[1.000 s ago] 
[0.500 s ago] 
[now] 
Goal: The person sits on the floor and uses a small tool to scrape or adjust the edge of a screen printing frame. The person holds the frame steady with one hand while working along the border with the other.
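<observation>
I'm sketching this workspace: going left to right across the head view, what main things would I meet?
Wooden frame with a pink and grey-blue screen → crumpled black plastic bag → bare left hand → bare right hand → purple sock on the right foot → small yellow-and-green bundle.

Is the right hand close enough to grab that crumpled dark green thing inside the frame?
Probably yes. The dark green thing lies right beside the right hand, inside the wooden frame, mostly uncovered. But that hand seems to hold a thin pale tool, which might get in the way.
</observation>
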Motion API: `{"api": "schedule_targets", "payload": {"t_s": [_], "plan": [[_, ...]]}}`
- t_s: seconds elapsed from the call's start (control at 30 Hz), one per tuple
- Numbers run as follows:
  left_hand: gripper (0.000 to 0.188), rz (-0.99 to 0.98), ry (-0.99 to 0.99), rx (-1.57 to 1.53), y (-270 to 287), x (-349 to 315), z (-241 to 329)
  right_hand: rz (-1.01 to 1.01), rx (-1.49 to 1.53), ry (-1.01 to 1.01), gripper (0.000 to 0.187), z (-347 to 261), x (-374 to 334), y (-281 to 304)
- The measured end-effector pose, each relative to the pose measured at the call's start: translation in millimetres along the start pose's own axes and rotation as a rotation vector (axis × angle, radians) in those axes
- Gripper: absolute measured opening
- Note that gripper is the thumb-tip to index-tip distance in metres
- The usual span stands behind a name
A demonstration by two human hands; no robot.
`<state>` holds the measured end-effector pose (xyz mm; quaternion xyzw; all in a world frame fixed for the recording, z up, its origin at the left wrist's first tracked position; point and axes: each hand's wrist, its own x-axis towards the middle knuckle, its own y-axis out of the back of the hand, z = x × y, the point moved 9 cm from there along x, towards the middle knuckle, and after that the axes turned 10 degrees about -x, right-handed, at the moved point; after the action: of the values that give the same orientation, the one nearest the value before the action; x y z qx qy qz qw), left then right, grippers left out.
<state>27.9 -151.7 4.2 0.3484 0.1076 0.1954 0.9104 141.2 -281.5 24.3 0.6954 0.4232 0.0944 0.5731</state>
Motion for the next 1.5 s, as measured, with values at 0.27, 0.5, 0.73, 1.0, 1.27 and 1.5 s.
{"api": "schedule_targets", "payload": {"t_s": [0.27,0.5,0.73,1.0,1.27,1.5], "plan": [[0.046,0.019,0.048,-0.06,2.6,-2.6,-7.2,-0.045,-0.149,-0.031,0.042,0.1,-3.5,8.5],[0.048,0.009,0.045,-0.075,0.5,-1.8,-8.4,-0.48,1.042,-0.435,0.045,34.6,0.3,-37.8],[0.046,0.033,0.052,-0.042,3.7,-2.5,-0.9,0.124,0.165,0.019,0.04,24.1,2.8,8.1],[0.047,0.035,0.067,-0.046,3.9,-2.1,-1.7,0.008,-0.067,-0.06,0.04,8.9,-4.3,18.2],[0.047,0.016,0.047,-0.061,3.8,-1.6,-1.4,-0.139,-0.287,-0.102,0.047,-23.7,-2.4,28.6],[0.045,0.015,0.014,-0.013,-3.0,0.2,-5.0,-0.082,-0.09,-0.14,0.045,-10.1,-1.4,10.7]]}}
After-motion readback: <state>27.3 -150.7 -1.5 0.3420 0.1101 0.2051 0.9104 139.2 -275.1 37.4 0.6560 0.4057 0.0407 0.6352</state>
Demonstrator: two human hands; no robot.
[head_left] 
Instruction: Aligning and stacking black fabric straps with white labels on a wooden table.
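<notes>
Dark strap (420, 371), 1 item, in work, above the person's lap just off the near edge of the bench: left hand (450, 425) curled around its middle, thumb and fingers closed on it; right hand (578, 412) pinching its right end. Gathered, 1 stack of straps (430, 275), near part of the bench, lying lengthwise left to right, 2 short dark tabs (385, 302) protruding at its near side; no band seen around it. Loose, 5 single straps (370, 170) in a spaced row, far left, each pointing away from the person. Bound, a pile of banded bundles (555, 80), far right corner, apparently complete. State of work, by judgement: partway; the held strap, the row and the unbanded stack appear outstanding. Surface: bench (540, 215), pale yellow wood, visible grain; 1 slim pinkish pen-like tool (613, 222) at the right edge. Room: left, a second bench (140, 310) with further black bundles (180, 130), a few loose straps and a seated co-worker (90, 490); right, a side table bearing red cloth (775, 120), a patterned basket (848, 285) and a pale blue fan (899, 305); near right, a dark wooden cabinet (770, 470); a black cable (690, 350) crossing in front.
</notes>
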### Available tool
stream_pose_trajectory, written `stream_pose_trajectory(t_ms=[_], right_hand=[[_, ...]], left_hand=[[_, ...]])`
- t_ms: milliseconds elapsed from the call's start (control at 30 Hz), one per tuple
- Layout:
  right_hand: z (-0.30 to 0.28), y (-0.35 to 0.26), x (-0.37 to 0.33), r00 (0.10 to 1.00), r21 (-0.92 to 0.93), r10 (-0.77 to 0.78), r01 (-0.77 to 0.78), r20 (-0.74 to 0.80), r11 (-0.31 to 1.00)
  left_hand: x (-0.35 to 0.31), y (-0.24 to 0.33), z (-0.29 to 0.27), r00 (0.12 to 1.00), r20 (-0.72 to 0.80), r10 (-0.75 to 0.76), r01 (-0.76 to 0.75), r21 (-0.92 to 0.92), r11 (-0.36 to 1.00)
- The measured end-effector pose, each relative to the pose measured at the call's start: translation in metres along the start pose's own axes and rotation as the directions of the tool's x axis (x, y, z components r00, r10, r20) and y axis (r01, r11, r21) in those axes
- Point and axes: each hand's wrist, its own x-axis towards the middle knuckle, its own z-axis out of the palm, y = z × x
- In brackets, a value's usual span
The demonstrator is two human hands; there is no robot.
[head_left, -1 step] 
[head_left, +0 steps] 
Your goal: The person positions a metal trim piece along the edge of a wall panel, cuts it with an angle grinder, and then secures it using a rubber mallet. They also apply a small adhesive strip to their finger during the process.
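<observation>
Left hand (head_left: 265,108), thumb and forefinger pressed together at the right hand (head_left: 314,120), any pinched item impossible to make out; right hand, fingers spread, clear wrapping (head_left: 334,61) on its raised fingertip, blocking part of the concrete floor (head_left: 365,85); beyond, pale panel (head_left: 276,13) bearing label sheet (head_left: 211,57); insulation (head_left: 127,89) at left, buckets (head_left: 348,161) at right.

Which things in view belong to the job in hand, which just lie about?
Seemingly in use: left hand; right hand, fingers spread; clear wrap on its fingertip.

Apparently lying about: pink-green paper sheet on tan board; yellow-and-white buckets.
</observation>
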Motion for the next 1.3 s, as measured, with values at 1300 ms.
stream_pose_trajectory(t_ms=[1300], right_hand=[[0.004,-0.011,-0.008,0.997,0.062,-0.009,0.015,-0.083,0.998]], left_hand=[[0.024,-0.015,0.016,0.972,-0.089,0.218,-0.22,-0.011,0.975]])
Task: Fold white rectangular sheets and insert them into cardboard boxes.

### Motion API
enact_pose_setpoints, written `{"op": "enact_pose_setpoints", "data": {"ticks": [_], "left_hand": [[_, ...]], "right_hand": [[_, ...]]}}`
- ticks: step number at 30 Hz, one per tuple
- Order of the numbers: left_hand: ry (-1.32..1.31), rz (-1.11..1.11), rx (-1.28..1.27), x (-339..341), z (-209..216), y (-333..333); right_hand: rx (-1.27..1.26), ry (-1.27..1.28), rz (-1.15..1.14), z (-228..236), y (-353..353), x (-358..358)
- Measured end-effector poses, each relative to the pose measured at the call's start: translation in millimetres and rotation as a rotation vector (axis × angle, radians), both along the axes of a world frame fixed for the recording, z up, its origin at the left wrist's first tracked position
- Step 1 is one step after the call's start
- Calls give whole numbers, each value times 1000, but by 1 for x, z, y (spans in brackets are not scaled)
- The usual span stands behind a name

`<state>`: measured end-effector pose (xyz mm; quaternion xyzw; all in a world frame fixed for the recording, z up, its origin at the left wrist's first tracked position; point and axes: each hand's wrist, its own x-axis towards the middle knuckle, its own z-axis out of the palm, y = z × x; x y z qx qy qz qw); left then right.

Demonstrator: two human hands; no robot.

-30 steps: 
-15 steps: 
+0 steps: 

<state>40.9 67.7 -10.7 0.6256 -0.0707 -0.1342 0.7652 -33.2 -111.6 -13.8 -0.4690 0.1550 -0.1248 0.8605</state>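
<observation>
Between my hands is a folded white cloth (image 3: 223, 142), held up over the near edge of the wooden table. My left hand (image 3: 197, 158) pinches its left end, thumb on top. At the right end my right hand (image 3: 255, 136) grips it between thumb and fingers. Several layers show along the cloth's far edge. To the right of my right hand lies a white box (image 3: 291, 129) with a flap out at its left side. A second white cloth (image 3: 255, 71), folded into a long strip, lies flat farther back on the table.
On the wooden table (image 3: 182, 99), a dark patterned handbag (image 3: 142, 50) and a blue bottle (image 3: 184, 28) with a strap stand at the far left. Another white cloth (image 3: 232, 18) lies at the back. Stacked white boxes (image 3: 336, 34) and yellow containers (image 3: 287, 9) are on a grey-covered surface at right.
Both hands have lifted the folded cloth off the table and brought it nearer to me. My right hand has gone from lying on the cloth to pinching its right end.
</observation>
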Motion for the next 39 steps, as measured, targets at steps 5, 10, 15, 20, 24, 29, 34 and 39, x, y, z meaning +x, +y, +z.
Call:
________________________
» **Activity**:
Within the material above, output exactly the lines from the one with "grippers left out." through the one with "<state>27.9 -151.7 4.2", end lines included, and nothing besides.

» **Result of the exercise**:
`<state>` holds the measured end-effector pose (xyz mm; quaternion xyzw; all in a world frame fixed for the recording, z up, its origin at the left wrist's first tracked position; point and axes: each hand's wrist, its own x-axis towards the middle knuckle, its own y-axis out of the back of the hand, z = x × y, the point moved 9 cm from there along x, towards the middle knuckle, and after that the axes turned 10 degrees about -x, right-handed, at the moved point; after the action: of the values that give the same orientation, the one nearest the value before the action; x y z qx qy qz qw), left then right, grippers left out.
<state>27.9 -151.7 4.2 0.3484 0.1076 0.1954 0.9104 141.2 -281.5 24.3 0.6954 0.4232 0.0944 0.5731</state>

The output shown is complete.